§ **What is needed**
Set down a word-for-word copy of the data below, limited to the lines from the first through the line with "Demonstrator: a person".

Collected data: Begin

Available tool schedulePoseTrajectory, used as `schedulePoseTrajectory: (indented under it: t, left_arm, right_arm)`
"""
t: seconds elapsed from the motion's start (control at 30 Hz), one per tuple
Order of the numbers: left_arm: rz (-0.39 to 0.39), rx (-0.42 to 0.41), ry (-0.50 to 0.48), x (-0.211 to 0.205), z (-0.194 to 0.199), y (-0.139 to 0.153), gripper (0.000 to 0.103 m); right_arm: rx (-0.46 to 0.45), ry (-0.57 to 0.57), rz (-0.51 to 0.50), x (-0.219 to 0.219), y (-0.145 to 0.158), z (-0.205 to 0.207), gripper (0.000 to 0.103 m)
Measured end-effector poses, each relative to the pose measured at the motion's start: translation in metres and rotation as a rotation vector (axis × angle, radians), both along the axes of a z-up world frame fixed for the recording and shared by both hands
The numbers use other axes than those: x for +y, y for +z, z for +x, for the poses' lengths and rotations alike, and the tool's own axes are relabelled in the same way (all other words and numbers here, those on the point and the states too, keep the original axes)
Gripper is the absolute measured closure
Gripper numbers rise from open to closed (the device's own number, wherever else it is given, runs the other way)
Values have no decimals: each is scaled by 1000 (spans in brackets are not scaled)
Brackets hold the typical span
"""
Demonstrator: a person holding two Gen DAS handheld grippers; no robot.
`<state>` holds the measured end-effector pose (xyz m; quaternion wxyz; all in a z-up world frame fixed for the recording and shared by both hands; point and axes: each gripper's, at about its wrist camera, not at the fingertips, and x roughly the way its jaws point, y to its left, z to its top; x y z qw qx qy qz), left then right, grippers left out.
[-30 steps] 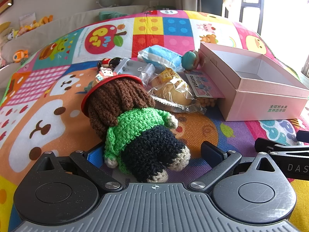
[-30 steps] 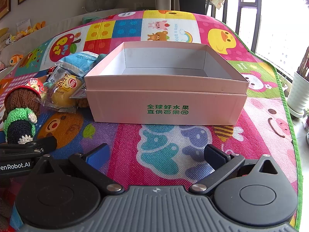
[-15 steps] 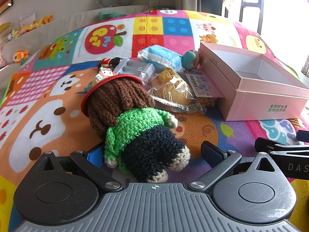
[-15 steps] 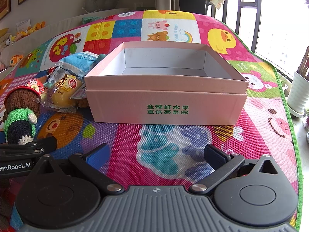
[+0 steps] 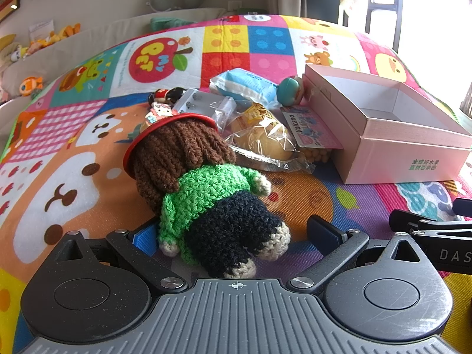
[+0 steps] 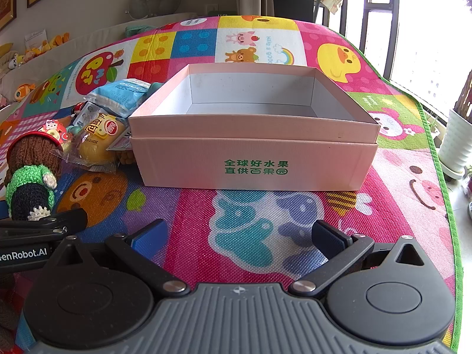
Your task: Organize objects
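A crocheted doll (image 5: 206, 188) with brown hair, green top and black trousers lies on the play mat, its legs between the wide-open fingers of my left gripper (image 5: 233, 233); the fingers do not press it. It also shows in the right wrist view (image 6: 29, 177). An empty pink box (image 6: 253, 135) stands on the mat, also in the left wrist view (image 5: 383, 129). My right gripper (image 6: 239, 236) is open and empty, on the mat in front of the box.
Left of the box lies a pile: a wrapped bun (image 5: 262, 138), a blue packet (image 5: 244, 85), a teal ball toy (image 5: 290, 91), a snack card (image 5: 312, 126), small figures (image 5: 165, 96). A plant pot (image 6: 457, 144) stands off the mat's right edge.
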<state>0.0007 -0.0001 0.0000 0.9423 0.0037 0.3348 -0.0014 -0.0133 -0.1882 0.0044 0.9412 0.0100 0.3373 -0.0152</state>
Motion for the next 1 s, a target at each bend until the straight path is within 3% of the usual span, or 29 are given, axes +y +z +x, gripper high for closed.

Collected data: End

§ **Written reply**
Available tool schedulePoseTrajectory, used as `schedulePoseTrajectory: (indented under it: t, left_arm, right_arm)`
"""
t: seconds elapsed from the motion's start (control at 30 Hz), one per tuple
Order of the numbers: left_arm: rz (-0.39 to 0.39), rx (-0.42 to 0.41), ry (-0.50 to 0.48), x (-0.211 to 0.205), z (-0.194 to 0.199), y (-0.139 to 0.153), gripper (0.000 to 0.103 m); right_arm: rx (-0.46 to 0.45), ry (-0.57 to 0.57), rz (-0.51 to 0.50), x (-0.219 to 0.219), y (-0.145 to 0.158), z (-0.205 to 0.207), gripper (0.000 to 0.103 m)
Measured end-effector poses, each relative to the pose measured at the motion's start: translation in metres and rotation as a rotation vector (axis × angle, radians), both along the axes of a z-up world frame fixed for the recording and shared by both hands
The numbers use other axes than those: x for +y, y for +z, z for +x, for the poses' lengths and rotations alike, and the tool's own axes are relabelled in the same way (all other words and numbers here, those on the point and the states too, keep the original axes)
Gripper is the absolute measured closure
Gripper numbers rise from open to closed (the device's own number, wherever else it is given, runs the other way)
Values have no decimals: each is scaled by 1000 (spans in brackets are not scaled)
Brackets hold the typical span
"""
Demonstrator: a person holding two Gen DAS handheld grippers; no robot.

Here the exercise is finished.